Michel Jauslin – J’ai quitté les opérations dans le groupe Hyatt depuis un an, ma précédente fonction étant la vice-présidence des opérations Europe du Sud-Ouest et Afrique du Nord ; mes prérogatives se sont ensuite concentrées à la France et l’ensemble de la Francophonie. 

Je suis actuellement Senior Advisor toujours pour le groupe Hyatt International Europe, Moyen-Orient et Afrique et, plus généralement pour l’hôtellerie haut de gamme. Mon expertise repose sur la recherche, l’acquisition et le développement de nouveaux projets pour le groupe.

V.J. - Pour notre lectorat de professionnels et jeunes professionnels : comment évolue-t-on au sein d’un tel groupe international ? Quelles sont les envies, les motivations mais surtout les qualités requises ?

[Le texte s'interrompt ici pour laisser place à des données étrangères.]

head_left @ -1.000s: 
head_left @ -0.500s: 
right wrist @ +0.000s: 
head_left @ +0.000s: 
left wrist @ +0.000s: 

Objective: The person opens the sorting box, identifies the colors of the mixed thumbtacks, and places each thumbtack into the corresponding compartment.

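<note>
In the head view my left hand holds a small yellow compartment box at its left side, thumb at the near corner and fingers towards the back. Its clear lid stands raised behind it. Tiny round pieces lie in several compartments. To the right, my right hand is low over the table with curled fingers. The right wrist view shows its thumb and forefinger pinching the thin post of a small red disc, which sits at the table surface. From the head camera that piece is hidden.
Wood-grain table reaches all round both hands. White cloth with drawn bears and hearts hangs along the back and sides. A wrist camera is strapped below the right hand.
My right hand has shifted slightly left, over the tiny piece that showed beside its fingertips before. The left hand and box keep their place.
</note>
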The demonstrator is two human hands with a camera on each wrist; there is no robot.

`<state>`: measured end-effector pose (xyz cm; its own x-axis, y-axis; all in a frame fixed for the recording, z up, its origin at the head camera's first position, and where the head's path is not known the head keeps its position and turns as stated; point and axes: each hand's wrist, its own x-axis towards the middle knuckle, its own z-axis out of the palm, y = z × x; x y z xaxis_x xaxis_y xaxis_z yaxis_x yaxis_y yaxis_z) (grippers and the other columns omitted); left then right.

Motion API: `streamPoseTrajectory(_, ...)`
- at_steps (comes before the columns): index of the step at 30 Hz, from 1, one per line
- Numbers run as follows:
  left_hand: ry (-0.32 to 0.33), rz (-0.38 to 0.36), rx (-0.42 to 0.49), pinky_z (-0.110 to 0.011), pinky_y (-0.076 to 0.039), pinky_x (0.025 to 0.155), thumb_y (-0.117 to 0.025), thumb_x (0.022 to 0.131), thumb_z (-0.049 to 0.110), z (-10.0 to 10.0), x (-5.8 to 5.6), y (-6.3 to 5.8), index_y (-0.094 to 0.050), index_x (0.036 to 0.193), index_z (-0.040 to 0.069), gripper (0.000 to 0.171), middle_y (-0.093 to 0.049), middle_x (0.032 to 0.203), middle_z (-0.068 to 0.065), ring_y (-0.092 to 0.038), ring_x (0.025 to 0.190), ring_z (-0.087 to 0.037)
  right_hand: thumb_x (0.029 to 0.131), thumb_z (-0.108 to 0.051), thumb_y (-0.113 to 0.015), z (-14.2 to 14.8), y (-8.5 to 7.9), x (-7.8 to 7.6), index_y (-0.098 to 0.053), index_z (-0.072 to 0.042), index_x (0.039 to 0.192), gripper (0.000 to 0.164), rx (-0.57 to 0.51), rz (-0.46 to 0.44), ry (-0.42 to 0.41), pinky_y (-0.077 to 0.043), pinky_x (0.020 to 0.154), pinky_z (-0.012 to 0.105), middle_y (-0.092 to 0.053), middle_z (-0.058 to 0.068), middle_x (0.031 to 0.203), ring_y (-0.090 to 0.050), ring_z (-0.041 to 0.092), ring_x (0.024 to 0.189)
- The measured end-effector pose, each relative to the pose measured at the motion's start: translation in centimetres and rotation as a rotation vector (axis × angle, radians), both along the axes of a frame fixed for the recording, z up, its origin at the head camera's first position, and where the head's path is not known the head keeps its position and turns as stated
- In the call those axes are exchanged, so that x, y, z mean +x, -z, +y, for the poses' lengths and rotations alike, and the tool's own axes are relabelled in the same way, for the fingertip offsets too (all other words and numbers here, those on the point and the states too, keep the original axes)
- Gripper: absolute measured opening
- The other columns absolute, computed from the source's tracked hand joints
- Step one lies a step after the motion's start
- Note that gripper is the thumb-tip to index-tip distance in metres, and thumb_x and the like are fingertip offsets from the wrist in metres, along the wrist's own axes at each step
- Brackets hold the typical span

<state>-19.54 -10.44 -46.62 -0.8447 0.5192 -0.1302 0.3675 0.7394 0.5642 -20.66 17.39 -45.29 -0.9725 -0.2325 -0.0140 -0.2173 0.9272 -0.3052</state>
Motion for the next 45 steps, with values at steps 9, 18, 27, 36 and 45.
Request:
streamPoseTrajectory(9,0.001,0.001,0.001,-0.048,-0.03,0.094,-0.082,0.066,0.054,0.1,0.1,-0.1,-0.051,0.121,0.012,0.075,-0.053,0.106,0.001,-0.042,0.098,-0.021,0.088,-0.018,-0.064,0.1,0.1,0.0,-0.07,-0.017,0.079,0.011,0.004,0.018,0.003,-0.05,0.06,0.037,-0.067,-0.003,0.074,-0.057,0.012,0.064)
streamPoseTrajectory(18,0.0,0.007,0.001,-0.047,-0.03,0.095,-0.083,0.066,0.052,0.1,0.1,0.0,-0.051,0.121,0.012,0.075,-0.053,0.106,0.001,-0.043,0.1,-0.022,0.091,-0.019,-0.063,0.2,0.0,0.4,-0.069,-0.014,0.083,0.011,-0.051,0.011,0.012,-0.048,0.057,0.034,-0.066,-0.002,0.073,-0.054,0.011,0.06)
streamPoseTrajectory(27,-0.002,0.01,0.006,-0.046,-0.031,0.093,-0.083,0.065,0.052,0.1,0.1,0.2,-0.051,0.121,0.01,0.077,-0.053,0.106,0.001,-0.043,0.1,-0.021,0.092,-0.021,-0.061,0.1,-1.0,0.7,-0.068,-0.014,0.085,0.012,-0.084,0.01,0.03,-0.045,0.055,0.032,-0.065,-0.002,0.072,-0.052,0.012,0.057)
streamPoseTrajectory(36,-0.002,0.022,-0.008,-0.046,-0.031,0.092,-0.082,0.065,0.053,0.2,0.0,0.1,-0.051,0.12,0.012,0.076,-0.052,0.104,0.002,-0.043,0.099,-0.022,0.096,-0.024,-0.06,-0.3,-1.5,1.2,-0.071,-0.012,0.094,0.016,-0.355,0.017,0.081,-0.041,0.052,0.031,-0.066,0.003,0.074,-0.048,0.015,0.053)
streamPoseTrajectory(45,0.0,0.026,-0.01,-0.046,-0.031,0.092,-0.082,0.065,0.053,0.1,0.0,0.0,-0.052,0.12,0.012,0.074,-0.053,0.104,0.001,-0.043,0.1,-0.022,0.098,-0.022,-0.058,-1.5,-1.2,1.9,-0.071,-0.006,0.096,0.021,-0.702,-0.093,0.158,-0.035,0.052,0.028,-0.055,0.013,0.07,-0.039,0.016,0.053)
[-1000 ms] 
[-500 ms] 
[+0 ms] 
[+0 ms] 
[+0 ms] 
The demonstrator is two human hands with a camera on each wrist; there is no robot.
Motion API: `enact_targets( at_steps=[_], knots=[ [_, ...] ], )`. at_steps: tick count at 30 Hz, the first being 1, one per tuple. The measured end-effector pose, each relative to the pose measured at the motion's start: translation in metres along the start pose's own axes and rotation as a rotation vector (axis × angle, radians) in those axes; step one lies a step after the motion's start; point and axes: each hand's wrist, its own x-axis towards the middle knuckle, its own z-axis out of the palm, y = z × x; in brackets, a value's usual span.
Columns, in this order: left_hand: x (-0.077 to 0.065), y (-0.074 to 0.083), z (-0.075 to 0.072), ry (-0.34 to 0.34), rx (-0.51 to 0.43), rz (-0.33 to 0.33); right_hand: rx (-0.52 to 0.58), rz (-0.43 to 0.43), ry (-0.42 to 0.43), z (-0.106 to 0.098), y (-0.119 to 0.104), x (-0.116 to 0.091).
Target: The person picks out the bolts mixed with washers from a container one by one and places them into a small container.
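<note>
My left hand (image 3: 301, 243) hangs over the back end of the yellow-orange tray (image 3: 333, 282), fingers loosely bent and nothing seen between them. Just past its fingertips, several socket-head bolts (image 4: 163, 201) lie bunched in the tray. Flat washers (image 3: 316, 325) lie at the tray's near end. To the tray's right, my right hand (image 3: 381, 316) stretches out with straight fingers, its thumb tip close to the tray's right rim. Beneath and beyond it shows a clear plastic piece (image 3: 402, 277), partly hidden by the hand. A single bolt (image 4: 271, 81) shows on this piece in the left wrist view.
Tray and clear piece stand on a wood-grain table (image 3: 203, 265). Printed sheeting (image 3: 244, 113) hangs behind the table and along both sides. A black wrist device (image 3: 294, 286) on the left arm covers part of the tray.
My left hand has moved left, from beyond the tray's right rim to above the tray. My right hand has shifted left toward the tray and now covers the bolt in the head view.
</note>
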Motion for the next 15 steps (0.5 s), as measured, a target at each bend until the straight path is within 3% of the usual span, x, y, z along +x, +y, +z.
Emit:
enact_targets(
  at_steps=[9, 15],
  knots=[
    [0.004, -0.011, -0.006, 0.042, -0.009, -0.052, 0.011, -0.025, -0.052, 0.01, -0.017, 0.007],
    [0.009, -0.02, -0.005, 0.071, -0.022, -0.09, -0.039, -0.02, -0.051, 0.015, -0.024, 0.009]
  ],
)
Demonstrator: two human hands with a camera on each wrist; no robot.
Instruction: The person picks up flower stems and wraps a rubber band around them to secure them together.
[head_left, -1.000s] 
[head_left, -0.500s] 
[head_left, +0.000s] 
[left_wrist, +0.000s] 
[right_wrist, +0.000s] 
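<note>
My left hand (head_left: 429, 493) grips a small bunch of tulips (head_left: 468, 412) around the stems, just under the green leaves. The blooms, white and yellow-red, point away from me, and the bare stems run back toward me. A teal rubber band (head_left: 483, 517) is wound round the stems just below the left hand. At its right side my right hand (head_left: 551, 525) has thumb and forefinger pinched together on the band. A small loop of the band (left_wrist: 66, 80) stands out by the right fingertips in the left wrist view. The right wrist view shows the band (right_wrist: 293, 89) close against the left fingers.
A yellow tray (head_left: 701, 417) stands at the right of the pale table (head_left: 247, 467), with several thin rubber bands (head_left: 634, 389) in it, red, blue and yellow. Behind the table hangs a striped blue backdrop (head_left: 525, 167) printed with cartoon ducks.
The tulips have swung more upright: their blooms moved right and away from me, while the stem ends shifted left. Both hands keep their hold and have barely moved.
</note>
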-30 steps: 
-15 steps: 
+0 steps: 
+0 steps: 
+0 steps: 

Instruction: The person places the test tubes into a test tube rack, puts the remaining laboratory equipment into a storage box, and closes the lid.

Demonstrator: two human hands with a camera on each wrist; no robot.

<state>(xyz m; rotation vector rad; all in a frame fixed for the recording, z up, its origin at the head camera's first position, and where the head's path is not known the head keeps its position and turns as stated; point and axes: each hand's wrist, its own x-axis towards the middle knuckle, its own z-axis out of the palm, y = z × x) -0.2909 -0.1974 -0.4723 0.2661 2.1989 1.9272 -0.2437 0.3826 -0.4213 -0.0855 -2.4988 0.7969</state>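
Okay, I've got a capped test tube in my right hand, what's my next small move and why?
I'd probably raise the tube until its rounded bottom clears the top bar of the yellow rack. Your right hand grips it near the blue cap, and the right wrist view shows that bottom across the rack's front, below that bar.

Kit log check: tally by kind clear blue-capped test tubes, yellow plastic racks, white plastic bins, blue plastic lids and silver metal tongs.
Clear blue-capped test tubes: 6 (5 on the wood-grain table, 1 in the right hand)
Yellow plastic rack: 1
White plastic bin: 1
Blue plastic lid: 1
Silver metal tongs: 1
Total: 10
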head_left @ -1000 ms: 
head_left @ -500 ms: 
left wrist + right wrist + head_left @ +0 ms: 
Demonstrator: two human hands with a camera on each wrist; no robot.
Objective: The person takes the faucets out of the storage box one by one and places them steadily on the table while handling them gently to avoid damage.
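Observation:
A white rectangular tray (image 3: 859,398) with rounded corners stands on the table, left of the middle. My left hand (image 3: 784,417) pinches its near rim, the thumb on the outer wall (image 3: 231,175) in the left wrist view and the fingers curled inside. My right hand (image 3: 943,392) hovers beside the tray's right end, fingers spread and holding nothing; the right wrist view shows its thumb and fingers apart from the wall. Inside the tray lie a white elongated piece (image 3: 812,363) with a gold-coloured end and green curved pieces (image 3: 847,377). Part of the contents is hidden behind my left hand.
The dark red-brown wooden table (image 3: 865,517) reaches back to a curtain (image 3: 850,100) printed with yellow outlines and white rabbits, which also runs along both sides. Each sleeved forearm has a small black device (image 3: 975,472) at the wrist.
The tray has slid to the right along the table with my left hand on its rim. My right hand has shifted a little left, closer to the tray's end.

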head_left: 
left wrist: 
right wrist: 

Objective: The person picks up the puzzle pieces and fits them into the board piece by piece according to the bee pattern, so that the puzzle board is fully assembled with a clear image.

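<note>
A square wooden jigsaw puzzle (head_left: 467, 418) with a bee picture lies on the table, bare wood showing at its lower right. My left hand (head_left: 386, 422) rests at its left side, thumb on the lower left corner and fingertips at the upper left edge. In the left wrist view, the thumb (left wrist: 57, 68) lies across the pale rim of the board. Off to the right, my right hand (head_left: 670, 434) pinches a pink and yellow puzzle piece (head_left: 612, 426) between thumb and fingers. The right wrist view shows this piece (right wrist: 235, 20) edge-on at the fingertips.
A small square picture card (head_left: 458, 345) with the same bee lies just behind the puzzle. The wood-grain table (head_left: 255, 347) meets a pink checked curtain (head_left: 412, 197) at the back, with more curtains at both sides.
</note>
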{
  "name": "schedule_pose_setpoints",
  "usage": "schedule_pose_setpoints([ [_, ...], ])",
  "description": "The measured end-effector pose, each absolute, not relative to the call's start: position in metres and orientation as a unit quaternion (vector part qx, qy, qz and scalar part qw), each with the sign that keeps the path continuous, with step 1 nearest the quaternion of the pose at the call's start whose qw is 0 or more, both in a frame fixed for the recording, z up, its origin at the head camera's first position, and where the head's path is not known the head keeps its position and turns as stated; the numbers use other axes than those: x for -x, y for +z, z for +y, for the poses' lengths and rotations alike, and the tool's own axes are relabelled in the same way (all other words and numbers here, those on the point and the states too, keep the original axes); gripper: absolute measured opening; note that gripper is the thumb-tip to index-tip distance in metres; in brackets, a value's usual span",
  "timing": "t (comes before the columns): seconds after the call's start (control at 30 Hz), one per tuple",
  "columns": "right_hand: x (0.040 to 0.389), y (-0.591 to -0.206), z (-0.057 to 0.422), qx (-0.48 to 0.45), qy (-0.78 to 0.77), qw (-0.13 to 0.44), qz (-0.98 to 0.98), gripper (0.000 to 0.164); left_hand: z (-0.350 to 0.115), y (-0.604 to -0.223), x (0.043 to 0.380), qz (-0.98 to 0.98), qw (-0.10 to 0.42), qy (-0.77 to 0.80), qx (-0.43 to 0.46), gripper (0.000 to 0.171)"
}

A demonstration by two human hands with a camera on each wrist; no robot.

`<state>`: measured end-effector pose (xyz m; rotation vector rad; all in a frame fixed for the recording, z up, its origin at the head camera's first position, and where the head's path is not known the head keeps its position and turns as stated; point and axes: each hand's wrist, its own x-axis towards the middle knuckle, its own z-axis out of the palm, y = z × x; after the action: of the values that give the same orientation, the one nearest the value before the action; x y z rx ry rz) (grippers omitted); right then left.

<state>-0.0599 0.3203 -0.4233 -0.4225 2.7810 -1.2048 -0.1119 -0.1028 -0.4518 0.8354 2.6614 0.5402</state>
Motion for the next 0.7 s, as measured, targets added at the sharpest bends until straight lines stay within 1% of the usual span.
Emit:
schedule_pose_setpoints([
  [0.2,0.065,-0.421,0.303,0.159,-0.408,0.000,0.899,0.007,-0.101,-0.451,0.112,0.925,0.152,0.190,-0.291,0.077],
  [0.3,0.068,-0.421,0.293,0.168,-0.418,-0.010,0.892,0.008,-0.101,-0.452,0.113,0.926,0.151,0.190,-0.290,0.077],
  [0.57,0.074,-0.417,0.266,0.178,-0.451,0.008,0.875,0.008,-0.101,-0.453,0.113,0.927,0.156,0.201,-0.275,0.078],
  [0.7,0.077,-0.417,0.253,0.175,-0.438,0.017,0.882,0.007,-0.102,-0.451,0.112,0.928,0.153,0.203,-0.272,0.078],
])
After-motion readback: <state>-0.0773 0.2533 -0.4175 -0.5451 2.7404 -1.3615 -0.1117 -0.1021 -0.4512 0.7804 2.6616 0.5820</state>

M. J. – J’interviens régulièrement dans les écoles où j’explique que, pour envisager sa carrière, il est primordial de choisir tôt si l’on désire devenir entrepreneur ou être corporate, appartenir à un groupe. D’ailleurs, les deux enseignements sont, de nos jours, distincts.  S’ils veulent être stratégiques, les étudiants doivent faire ce choix et établir une stratégie à long terme. Certains entrent dans des groupes pour apprendre et ensuite devenir entrepreneur. Il est difficile dans ce cadre d’investir sur ces talents, mêlés d’incertitudes. J’ai moi-même fait le choix dès le début de ma carrière et de mes études d’intégrer un groupe. Lorsque l’on intègre le format corporate, il convient ensuite de faire le choix d’une filière (restauration, hébergement, finance, etc.).

Je pense que les motivations se dessinent au fur et à mesure. On ne peut enseigner la motivation. Toutefois, lorsque l’on a un objectif de carrière, il est recommandé de s’attacher à un mentor, ou un coach qui nous aidera à faire évoluer notre carrière, atteindre nos objectifs.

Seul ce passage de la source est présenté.